Running Solo


From the original article on June 29, 2011. Author: Chateau Heartiste.

A reader asks:

First of all, great blog. A lot of the information conveyed here has been useful to me in consciously making a positive impact on my “gaming” skills....it’s almost eerie to think back and realize the times where I unknowingly ran game and was getting the strongest attraction without knowing why.

Anyhow, I’m more of an introverted guy....21, recently started going to bars on the regular. However, most of the time I run solo. I’ve lurked here for awhile now and gotten a good feel for game, but there’s still some psychological itch about not running with a group as often as I used to that makes things feel somewhat awkward. I’ve searched the blog, but found nothing specific pertaining to “solo” game. Are there any specifics that you would suggest keeping in mind when going it alone?

One specific problem I’ve run into is my age....a lot of the 23 + older girls seem to have their interest doused by hearing that I’m a mere 21 years old, even if everything else has been going smoothly.

I used to run solo at least twice a week. My best pickups (that is, the hottest chicks I banged and the quickest I moved the seductions to the bedroom) happened when I approached a girl or group of girls by myself. Unless you’re still in college, you shouldn’t be rolling with more than two buddies, anyhow. The more men in your group, the douchier you look, and the less courageous you’ll seem to girls who have to deal with wolf packs of sausage eyeballing them every time they go out.

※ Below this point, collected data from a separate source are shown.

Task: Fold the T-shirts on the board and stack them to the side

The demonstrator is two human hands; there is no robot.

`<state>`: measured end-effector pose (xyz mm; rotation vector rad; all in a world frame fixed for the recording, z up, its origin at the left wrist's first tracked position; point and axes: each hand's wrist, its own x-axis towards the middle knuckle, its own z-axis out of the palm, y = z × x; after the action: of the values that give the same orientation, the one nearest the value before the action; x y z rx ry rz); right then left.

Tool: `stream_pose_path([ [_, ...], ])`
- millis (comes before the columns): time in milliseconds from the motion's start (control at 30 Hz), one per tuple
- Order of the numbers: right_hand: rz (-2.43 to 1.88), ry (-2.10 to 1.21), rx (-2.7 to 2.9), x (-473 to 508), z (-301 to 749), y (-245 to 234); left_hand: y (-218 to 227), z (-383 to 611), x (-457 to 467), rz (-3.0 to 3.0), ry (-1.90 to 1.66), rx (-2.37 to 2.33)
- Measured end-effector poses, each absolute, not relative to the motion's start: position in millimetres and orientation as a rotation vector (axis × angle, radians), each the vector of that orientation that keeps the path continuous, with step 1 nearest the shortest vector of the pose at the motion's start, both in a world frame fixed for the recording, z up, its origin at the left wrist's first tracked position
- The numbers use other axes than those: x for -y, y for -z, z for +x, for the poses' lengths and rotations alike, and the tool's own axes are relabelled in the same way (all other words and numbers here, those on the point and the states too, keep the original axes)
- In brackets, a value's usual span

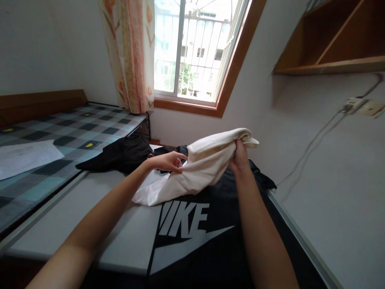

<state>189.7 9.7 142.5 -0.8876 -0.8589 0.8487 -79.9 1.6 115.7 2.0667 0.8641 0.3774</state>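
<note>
A cream-white garment, folded into layers, is held up at a slant above the table. My right hand is closed around its right end, with the fingers partly hidden behind the cloth. At the left edge my left hand has its fingers bent against the fabric, gripping it; the fingertips are partly covered. One loose white part of the garment hangs down to the left and reaches the tabletop. Beneath lies a black Nike item with large grey lettering and a swoosh, spread over the right side of the table.
Dark crumpled clothing lies on the white table at the back left. Beyond it is a bed with a checked cover and a paper sheet. A wall shelf and power cords are on the right.
</note>
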Motion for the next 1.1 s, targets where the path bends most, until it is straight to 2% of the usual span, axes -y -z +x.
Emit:
stream_pose_path([
  [167,-1.346,-0.428,0.931,-32,234,-105,-120,-80,2,2.194,-0.289,-0.828],
  [267,-1.695,-0.263,1.147,-26,256,-95,-129,-82,8,2.228,-0.285,-0.774],
  [367,-2.002,0.074,1.25,-13,261,-93,-138,-79,15,2.221,-0.306,-0.655],
  [467,-2.042,0.435,1.27,-3,247,-98,-141,-73,21,2.16,-0.221,-0.512],
  [600,-1.867,0.618,1.374,5,218,-115,-127,-65,18,2.189,-0.156,-0.614],
  [767,-1.706,0.416,1.859,8,193,-127,-96,-54,10,2.449,-0.428,-1.037],
  [867,-1.757,0.258,2.008,8,191,-120,-83,-48,11,2.42,-0.323,-1.073],
  [1000,-1.896,0.119,1.694,4,204,-114,-78,-43,13,2.354,-0.22,-1.086],
  [1100,-1.707,-0.047,1.374,-5,223,-118,-87,-46,10,2.29,-0.259,-0.99],
])
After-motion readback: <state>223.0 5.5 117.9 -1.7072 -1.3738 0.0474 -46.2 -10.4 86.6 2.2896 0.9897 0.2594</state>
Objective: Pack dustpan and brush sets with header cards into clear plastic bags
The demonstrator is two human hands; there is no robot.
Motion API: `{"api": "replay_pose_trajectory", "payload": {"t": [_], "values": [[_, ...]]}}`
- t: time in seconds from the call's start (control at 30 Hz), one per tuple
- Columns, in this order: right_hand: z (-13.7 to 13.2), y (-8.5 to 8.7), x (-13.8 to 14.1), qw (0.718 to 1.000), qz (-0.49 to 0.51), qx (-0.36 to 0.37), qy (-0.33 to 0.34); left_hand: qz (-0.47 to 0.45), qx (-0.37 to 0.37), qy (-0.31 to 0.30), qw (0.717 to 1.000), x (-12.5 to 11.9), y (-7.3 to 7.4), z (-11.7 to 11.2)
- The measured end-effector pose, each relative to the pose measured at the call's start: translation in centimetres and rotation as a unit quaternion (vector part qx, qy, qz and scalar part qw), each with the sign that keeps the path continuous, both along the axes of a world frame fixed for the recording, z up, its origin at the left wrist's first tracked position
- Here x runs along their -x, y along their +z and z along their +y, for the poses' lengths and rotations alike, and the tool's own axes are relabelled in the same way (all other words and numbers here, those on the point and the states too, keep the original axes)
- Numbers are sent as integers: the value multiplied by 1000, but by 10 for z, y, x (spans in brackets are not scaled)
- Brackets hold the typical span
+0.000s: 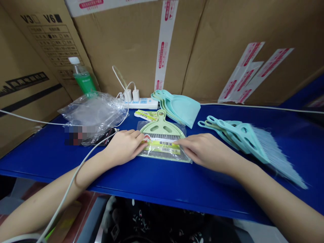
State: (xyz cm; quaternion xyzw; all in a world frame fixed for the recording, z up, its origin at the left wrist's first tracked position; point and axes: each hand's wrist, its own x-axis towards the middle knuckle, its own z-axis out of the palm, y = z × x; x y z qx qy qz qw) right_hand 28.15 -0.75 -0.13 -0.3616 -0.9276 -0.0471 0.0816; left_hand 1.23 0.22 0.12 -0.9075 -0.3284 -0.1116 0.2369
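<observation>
On the blue table in front of me lies a pale green dustpan and brush set (155, 129) in a clear plastic bag, a yellow and white label strip (162, 143) across its bristles. My left hand (127, 145) is closed at the bag's left edge, thumb over the label's end. At the right edge my right hand (202, 150) grips the bag, its index finger on the label; its other fingers are partly hidden. Several mint and green hand brushes (243, 136) are stacked to the right. Behind the set is a stack of dustpans (183, 106) in similar colours.
More label strips (145, 115) lie behind the bagged set. Clear plastic bags (93, 113) are piled at the left, near a bottle with a green label (84, 80). A power strip (144, 103) with plugged chargers sits against large cardboard boxes (126, 47). A white cable (83, 162) crosses my left arm.
</observation>
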Motion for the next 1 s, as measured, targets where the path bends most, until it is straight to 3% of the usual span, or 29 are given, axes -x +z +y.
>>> {"api": "replay_pose_trajectory", "payload": {"t": [0.6, 1.0], "values": [[0, -2, 1, 1000, -17, 1, -4, 34, 42, 12, 998, 0, 0, 0], [1, -4, 0, 1000, 8, -4, 2, 34, 6, 8, 999, 0, -1, 2]]}}
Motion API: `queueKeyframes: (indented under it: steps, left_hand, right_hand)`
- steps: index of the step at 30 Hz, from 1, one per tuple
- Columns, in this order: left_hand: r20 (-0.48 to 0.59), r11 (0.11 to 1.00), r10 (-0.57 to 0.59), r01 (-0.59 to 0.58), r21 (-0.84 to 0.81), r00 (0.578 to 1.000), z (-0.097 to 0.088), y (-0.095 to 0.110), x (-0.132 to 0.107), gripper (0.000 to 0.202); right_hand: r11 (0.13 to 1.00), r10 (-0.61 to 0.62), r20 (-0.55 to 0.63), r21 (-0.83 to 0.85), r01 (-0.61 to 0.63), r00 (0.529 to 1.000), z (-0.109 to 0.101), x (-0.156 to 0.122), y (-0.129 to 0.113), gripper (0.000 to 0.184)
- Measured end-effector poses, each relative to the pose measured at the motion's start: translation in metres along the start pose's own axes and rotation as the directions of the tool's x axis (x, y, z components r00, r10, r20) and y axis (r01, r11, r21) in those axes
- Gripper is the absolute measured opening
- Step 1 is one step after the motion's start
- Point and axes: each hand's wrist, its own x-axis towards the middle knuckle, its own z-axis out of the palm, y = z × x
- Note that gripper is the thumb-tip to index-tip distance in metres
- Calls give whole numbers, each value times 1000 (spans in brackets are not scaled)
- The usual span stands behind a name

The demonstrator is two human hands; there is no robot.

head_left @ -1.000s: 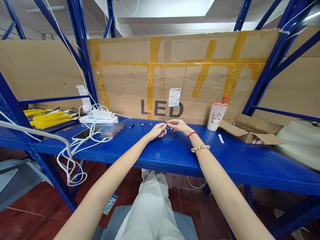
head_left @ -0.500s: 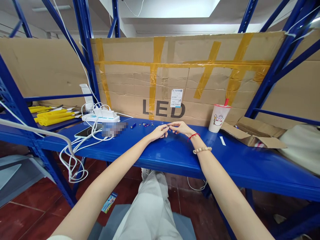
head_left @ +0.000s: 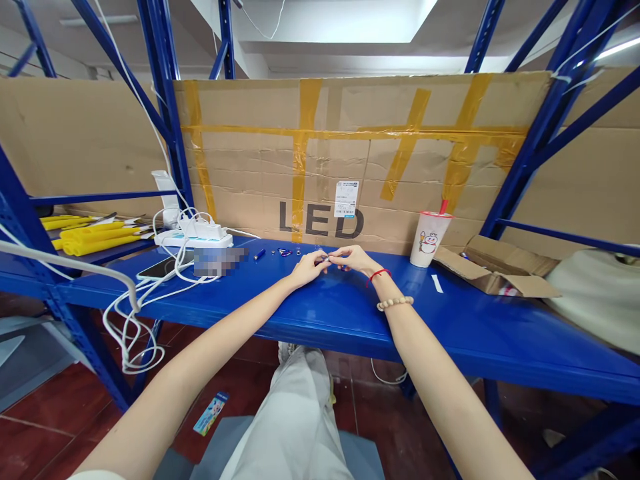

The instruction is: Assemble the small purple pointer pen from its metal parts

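My left hand (head_left: 309, 268) and my right hand (head_left: 351, 258) meet fingertip to fingertip just above the blue table (head_left: 320, 303). Both are closed in a pinch around something small and dark, too tiny to name. Beyond my left hand lie several small parts on the tabletop. Among them are a short blue cylinder (head_left: 259, 255) and a dark blue-and-white piece (head_left: 285, 253). A tiny clear or metal bit (head_left: 299, 253) sits nearest my left fingers.
A paper cup (head_left: 429, 241) with a red straw stands at right, before an opened cardboard box (head_left: 500, 267). At left are a white power strip (head_left: 195, 239), tangled cables and a phone (head_left: 163, 268). A taped cardboard sheet (head_left: 250, 160) walls the back.
The view has shifted slightly, so the scene sits a little further left. My hands stay together in the same pinch, with only small finger movement.
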Motion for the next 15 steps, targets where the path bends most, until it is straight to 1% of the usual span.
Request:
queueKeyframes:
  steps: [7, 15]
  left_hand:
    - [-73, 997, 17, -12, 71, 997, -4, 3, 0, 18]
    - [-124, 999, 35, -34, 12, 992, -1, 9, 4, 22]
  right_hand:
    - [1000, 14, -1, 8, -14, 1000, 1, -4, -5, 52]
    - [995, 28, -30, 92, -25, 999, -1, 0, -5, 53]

The awkwardness you feel is strictly a fear based on how you will be perceived by girls. The act of running solo itself is not the cause of your bad feelings. It’s the fear that girls will think you are a loner without friends.

In my experience, this fear is totally overblown. Most girls don’t immediately lurch to thoughts about your lack of friends when you approach them solo. They are sizing you up and that is a function entirely of your game. When going out alone, just enter a frame of mind that you are the mysterious, dark stranger with a wealth of worldly experiences to share with someone worthy of your company. If girls ask about your friends, tell them you left them behind at a crappy party that was too pretentious for your tastes. Or just say you went out without them because they hold you back.

As for your age, my advice is to lie if you want to take the path of least resistance. It’s true that a lot of girls have a mental checklist that forbids them from dating younger men. Women are, by and large, viscerally attracted to older men. The cougar phenomenon is swamped by the older man-younger woman dynamic. If you don’t want the hassle of dealing with this constraint on women’s desires, then just fib about your age.

On the other hand, it’s a relatively simple subterfuge to neutralize an older woman’s objection to sleeping with you.

HER: You look young. How old are you?

YOU: You first.

HER: 23.

YOU: Oh, too bad.

HER: What?

YOU: You’re too young for me. I normally date women in their 30s. I find them much more interesting to be around.

HER: [massive self-qualifiying]

If you have good game, age won’t be much of a barrier to sex. Or love.